We are often talking about big data as if it is one kind of data while in fact we need separate approaches to handling for example data quality issues with different sorts of big data.

In the following I will go through some different types of big data and share some observations related to data quality.
Social data
The most mentioned type of big data I guess is social data and the opportunity to listen to Twitter streams and Facebook status updates in order to get better customer insight is an often stated business case for analyzing big data.
However, everyone who listens to those data will be aware of the tremendous data quality problems in doing that as told in the post Crap, Damned Crap and Big Data.
Sensor data
Another often mentioned type of big data is sensor data and as examined in the post Social Data vs Sensor Data these are somewhat different from social data with less complex data quality issues but not in all free of data quality flaws as reported in the post Going in the Wrong Direction.
Web logs
Following the clicks from people surfing the internet is a third type of big data.

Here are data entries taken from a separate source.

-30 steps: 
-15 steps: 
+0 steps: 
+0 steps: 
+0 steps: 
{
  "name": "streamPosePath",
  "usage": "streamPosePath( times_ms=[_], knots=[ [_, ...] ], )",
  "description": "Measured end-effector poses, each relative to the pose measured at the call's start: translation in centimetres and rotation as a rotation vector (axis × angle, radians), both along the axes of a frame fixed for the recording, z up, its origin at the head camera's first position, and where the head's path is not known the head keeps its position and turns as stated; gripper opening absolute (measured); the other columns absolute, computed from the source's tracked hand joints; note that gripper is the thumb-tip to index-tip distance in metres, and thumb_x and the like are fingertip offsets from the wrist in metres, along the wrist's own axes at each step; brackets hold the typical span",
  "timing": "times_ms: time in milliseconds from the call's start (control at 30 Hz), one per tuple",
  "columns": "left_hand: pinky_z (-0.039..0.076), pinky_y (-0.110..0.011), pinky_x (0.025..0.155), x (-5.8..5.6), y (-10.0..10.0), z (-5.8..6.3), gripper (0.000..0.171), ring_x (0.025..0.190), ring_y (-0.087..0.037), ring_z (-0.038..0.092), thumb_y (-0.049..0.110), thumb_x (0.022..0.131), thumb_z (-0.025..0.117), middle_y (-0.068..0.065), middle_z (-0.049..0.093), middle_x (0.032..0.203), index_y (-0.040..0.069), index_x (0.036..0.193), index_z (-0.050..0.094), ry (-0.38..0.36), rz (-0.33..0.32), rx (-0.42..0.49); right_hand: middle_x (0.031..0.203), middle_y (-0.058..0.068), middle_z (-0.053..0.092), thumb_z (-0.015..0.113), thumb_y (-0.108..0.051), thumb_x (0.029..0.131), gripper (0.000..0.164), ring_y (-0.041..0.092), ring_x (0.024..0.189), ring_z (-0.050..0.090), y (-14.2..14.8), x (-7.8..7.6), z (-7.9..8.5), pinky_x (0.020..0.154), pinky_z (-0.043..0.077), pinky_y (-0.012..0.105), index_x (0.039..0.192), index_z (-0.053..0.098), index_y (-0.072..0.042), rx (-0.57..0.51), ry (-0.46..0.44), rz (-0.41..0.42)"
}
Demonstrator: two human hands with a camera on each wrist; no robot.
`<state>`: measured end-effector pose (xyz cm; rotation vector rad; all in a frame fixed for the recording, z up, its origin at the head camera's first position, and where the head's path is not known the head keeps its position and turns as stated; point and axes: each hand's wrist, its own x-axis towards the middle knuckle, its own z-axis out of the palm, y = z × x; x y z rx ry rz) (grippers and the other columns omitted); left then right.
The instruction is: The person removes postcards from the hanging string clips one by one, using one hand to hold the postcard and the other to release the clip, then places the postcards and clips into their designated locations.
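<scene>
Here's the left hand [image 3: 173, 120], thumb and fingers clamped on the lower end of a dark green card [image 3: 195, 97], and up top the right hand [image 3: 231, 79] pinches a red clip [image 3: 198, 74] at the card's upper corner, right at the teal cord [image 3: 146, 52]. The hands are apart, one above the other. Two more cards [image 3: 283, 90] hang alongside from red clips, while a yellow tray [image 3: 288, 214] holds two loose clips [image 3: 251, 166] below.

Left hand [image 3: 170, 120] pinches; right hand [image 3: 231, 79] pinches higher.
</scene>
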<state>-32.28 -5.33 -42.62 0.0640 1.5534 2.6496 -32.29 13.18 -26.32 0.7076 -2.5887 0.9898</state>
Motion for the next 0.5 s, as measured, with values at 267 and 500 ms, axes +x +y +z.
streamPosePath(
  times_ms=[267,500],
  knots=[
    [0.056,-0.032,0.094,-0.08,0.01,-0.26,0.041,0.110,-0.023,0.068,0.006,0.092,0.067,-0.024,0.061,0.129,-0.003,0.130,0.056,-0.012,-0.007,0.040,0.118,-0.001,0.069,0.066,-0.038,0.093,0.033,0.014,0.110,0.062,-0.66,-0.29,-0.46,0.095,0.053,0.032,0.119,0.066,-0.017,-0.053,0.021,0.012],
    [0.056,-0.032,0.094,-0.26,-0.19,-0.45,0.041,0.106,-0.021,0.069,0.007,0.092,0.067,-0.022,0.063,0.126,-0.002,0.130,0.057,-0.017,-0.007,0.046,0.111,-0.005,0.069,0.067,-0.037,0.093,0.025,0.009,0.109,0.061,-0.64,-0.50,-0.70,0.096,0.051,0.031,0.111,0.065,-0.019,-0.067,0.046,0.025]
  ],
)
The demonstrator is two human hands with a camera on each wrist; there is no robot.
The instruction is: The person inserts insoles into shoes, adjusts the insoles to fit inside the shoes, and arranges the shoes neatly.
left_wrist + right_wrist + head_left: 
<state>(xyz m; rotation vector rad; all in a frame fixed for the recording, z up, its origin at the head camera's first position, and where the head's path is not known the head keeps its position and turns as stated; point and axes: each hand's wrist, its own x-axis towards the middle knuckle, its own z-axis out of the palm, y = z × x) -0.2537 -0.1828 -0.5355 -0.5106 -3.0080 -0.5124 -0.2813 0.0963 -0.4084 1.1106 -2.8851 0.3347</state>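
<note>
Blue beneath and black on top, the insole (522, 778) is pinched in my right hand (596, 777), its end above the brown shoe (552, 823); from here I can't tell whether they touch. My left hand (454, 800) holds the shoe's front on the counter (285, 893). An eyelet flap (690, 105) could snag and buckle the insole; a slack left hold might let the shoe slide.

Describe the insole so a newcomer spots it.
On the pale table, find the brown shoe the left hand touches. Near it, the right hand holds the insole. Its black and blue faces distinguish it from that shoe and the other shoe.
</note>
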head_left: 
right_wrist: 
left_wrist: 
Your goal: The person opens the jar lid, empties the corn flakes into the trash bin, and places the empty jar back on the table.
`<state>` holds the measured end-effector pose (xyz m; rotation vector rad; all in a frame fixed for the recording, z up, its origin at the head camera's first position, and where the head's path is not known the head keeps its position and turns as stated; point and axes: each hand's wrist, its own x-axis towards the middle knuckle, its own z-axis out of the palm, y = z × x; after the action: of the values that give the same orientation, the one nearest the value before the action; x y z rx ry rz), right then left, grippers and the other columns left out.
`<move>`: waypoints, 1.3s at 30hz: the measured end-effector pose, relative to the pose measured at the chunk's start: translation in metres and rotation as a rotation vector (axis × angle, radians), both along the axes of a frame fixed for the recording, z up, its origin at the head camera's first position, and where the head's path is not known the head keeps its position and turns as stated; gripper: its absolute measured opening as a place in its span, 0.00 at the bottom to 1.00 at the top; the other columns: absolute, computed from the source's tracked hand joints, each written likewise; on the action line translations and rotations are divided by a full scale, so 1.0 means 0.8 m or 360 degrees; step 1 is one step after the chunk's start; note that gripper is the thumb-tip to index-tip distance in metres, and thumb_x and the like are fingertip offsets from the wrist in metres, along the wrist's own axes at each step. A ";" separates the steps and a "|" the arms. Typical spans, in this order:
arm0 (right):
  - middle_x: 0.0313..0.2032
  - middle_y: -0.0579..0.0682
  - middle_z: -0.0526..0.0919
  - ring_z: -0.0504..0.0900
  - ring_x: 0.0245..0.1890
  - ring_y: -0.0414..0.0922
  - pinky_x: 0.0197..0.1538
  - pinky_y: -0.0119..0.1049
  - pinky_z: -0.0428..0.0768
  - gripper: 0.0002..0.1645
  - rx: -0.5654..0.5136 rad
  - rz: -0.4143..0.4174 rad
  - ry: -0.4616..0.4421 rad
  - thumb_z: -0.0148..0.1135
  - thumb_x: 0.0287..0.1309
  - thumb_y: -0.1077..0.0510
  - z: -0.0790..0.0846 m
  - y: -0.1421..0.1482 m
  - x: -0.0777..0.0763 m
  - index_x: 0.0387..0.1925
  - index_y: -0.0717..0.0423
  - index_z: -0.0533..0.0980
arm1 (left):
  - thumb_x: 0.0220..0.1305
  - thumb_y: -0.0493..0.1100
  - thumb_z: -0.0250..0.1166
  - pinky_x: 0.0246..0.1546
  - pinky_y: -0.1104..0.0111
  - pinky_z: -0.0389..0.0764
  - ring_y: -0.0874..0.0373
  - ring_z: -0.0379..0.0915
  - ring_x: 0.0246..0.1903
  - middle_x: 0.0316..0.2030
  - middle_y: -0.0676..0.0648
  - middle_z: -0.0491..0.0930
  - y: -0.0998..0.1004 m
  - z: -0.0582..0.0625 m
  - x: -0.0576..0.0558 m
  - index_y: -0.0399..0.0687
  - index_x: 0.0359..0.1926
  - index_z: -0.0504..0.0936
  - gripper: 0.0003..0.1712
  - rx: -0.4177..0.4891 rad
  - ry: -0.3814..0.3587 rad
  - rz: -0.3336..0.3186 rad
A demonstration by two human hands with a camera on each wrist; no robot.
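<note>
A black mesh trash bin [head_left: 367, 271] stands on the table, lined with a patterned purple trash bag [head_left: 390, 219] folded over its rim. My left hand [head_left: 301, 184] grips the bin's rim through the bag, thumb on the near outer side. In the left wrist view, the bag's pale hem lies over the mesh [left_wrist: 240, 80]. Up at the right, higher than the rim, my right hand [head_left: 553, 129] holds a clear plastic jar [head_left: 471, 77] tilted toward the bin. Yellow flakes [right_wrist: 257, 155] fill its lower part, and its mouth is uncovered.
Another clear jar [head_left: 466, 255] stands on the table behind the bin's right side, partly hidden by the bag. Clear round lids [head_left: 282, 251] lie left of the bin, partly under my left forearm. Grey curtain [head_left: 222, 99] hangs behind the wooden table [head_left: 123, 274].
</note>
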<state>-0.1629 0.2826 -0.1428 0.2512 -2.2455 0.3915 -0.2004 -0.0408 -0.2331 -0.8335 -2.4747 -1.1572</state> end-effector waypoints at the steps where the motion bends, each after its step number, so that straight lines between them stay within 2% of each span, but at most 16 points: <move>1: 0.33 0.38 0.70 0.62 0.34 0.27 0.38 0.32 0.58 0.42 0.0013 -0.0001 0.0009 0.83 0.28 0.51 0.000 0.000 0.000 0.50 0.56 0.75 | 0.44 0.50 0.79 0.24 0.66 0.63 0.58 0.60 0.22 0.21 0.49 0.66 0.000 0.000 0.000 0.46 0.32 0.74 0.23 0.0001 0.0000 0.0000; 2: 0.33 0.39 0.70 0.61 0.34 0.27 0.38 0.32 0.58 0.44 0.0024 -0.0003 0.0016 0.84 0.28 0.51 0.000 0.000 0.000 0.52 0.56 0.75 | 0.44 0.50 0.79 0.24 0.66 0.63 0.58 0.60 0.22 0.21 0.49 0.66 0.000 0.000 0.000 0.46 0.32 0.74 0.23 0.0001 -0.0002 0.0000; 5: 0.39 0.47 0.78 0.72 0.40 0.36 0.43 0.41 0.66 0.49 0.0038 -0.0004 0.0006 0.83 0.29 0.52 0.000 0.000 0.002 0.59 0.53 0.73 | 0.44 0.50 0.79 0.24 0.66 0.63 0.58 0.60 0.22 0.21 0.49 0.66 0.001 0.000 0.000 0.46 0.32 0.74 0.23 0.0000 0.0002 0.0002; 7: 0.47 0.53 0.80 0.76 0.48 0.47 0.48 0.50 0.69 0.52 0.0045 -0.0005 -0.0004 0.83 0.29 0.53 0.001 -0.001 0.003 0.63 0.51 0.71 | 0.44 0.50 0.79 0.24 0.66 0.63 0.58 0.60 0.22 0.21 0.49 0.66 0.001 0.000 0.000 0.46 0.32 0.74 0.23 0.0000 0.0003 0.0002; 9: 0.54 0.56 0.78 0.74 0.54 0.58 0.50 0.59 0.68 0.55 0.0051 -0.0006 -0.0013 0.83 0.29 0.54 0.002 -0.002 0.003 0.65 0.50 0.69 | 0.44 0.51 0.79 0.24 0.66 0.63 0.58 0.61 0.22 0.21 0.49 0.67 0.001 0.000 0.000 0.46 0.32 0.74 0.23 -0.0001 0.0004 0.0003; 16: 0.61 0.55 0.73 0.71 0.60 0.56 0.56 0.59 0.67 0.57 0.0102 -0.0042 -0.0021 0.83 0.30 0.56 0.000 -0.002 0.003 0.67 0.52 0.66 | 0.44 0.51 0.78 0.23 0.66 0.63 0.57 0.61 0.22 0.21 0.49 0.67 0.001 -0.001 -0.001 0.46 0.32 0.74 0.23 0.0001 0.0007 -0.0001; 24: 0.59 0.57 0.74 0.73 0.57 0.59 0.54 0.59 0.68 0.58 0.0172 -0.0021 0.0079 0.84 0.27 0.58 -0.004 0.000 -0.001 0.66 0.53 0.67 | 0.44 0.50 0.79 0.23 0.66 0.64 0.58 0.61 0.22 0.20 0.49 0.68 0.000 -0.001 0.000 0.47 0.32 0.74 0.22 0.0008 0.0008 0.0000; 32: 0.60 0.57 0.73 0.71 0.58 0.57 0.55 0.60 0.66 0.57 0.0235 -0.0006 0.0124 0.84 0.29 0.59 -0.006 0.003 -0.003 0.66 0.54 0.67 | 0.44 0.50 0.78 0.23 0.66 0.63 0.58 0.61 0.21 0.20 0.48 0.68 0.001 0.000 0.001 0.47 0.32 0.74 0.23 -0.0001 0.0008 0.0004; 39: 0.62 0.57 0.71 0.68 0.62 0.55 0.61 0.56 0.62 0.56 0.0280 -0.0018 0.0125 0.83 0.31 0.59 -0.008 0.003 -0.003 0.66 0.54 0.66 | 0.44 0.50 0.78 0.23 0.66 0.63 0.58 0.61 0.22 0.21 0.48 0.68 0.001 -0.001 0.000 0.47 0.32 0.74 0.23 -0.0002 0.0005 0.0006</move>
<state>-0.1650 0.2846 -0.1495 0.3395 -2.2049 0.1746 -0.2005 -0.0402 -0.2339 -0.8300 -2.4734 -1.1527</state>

This kind of big data shares characteristics from both social data and sensor data as they are human generated as social data but more fact oriented as sensor data.
Big transaction data
Even traditional transaction data in huge volume are treated as big data but of course inherits the same data quality challenges as all transaction data as even that data are structured we may have trouble with having the right relations to the who, what, where and when in the transactions. And that isn’t easier with large volumes.
Big reference data
When reference data grows big we also meet big complexity. Try for example to build a reference data set with all the valid postal addresses in the world. Several standardizing bodies have a hard time making a common model for that right now. Learn about other examples of big reference data and the related complexity in the post Big Reference Data Musings.
Rephrase “web logs” as log files in general. Your cluster log files, available, searchable.
Hi Henrik, I also think there are other types of data including video, image (photos, images, scans), sound/recorded media from telephony, media devices, spatial, mapping and I suspect others depending on industry.
Thanks vstrien and Ed for commenting.
On the Big Data Quality LinkedIn group Kunju Kashalikar also commented.
“Location data which seems to be classified under sensor data , could be considered at the intersection of social / sensor.”
All valid points and I wasn’t trying to make a complete classification of big data types but only point to the very different approaches we need when exploiting big data here seen in a data quality perspective.
Great blog Henrik….I like the way you are peeling back the ‘onion’ layers to dig into the Big Data problem….I wonder what your thoughts are on Graph Data Quality?
Thanks Mike. Graph database data quality is a great subject for a coming post. Links into social MDM as well.